Skip to main content

Sample Relation Finder; Efficient thresholded proximity graph computation; RGP toolkit.

Project description

Refnd

In datasets generated using a RGP (Relational Generative Process), such as datasets generated using evolution-like processes, the relational structure is important to consider for multiple tasks such as split without leakage, visualization, hypothesis generation / validation, etc. The relational structure of the dataset consists of knowing which pairs of elements are related (for example, which samples are evolutionary related). However, this structure is rarely known in advance, so we need to infer it.

Given a distance measurement, we can brute-force compute all pair distances to find related samples. Then, we can define a distance threshold under which samples are considered related. Linking those samples with an edge and the distance as weight yields a thresholded-proximity graph.

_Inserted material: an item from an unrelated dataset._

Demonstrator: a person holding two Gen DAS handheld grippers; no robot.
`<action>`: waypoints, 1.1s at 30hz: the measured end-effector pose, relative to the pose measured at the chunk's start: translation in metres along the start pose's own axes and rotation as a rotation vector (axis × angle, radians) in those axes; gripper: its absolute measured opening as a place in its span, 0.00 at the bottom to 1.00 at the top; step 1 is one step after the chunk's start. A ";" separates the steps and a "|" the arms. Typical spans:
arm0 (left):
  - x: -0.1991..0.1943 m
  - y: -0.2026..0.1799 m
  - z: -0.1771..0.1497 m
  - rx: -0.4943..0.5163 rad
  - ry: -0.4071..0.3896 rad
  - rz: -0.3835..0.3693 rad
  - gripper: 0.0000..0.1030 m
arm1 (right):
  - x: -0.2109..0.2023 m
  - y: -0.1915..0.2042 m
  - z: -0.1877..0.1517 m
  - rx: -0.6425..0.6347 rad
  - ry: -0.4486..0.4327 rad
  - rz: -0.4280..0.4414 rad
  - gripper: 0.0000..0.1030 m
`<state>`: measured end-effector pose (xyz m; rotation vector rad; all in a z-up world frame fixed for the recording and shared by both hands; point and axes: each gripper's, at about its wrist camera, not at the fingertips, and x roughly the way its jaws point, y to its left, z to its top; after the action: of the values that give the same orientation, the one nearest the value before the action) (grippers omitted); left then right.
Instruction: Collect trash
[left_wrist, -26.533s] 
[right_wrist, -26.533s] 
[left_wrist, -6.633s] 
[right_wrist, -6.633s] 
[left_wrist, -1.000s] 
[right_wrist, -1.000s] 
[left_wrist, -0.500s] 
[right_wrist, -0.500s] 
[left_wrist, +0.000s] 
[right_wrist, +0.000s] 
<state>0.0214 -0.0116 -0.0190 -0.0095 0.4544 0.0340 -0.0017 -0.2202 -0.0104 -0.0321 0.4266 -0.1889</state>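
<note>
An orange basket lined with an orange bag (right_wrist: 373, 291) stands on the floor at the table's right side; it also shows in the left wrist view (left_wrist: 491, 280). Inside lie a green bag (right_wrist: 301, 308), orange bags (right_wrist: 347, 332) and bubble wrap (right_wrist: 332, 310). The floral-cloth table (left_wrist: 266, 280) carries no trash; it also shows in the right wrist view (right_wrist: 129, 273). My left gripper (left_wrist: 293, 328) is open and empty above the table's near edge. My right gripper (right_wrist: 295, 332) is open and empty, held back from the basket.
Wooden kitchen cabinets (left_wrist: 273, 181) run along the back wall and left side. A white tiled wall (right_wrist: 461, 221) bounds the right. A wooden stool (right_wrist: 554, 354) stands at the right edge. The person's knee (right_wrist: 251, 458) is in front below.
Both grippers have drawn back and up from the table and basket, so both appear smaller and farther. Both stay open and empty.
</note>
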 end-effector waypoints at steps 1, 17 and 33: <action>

The problem with the brute force approach is that it has an $O(n^2)$ computational complexity, and does not scale well for large datasets. Fortunately, we defined a variant of the Hierarchical Navigable Small World (HNSW) algorithm to build this thresholded proximity graph in $O(nlog(n))$ instead.

Once the graph is obtained, operations on the dataset become easier, and more theoretically grounded. In fact, the distance in the graph between two samples can correlate with the likelihood of two samples being related if the distance measurement is well chosen. Hence, this helps visualize the data, split datasets without leakage, make discoveries, etc.

Furthermore, we can cluster the graph by finding communities or connected components. From these clusters, we can effectively split the dataset into train and test set without leakage with respect to the proximity threshold by splitting along clusters.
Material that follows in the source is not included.